Che cos’è il Coordinamento nazionale migranti?
Il Coordinamento nazionale migranti vuole essere non solo un organismo ma uno strumento operativo e flessibile. Nasce dal basso, come momento di sintesi di quanto sta emergendo dai coordinamenti territoriali dei migrati che la Flai ha in 18 regioni, e sulla spinta della confederazione.
Qual è il suo scopo?
Attraverso il Coordinamento vogliamo ridefinire le politiche migratorie della Flai, per far sì che certi temi centrali per l’integrazione diventino oggetto stabile di rivendicazione sindacale. I migranti, riprendendo e riattualizzando la lezione di Giuseppe Di Vittorio, devono essere accolti nella loro piena umanità. Purtroppo oggi li vediamo unicamente come braccia, come degli attrezzi. Di loro ne abbiamo bisogno nei nostri campi, nelle nostre aziende ma poi non li riconosciamo nessun diritto.
Che peso ha l’immigrazione nel vostro settore?
L’immigrazione oggi è una realtà strutturata e strutturale e non più un’emergenza. Un terzo dei nostri iscritti sono stranieri, il 28% dei quali provenienti da paesi extra Ue. In agricoltura su un milione di addetti 250mila non sono italiani, e questo senza considerare la grande platea del lavoro nero. Ma anche nella pesca registriamo una presenza crescente di stranieri, con il consolidamento di certi gruppi, come indonesiani e pakistani, così come nell’industria di lavorazione e trasformazione delle carne.

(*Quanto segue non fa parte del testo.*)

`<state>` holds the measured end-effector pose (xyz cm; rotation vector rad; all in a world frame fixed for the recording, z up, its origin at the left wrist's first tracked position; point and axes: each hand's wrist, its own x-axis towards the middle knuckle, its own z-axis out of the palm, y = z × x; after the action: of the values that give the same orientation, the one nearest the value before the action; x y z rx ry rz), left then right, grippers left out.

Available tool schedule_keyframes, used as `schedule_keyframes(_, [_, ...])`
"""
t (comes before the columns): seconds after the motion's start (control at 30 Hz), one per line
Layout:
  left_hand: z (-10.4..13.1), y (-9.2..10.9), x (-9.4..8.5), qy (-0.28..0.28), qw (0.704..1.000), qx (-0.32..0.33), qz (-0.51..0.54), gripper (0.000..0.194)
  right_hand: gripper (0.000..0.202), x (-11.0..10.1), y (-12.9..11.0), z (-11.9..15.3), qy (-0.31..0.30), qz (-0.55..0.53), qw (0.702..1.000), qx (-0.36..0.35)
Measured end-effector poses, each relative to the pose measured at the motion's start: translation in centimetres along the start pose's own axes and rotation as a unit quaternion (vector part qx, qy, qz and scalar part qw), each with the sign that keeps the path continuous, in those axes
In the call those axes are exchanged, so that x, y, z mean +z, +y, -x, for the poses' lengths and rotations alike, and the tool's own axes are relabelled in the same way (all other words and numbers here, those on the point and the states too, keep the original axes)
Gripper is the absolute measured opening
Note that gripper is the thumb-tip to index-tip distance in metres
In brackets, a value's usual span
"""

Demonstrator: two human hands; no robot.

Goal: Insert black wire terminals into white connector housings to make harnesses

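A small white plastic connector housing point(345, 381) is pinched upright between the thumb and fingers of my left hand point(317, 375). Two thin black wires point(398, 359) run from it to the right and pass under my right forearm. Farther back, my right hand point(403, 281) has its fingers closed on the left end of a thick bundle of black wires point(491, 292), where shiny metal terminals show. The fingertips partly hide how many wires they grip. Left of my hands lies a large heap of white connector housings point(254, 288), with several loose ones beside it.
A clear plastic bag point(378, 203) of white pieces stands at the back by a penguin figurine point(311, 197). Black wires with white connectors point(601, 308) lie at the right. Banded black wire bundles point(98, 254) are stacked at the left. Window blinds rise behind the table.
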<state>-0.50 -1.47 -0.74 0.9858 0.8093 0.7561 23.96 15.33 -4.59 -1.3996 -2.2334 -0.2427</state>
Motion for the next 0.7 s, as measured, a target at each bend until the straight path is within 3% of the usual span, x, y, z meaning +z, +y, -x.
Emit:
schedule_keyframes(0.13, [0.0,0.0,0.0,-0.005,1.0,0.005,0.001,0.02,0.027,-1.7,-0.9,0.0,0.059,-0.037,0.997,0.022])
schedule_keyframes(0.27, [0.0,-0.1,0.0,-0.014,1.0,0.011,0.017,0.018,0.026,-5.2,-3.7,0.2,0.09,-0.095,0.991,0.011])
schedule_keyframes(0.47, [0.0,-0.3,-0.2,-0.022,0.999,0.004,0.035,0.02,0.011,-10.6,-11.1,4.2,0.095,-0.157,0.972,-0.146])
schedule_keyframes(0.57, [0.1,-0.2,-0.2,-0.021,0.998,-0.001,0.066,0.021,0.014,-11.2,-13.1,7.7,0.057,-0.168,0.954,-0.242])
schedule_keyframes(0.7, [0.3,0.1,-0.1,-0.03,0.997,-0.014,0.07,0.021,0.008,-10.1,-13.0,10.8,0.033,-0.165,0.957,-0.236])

E tutto questo a cosa deve portare?
A un ruolo sempre più attivo, e non passivo, nel sindacato e nella società dei lavoratori migranti.
In che modo?
Il primo incontro tra il sindacato e un lavoratore straniero avviene perché quest’ultimo si trova in una situazione di difficoltà e di sfruttamento. Ma questo, che è certamente di vitale importanza, non può essere l’unico elemento dell’azione sindacale. Dobbiamo rendere il migrante protagonista di una rivoluzione culturale e sociale, un po’ come avvenne per i lavoratori con le 150 ore per il diritto allo studio.
Che bisogna fare?
C’è, prima di tutto una barriera, linguistica e culturale da superare. Come possiamo pensare che un lavoratore capisca e rispetti le norme di sicurezza, indossi correttamente i dispositivi di protezione individuale se non conosce l’italiano? Non solo, abbiamo un numero crescente di persone che vengono da aree poverissime del sud est asiatico che sono analfabete. Qui la difficoltà è ancora maggiore. Per questo l’insegnamento dell’italiano deve entrare della nostra negoziazione.
Non è già così?
Ci sono già molte esperienze in questo senso. Nelle nostre Brigate del lavoro è presente, in molte circostanze, un mediatore culturale. Ci sono sinergie importanti sia con la Flc, il sindacato della conoscenza, sia con lo Spi, che mette a disposizione insegnanti di italiano in pensione. Ma è importante che questi strumenti diventino prassi consolidate anche nella contrattazione.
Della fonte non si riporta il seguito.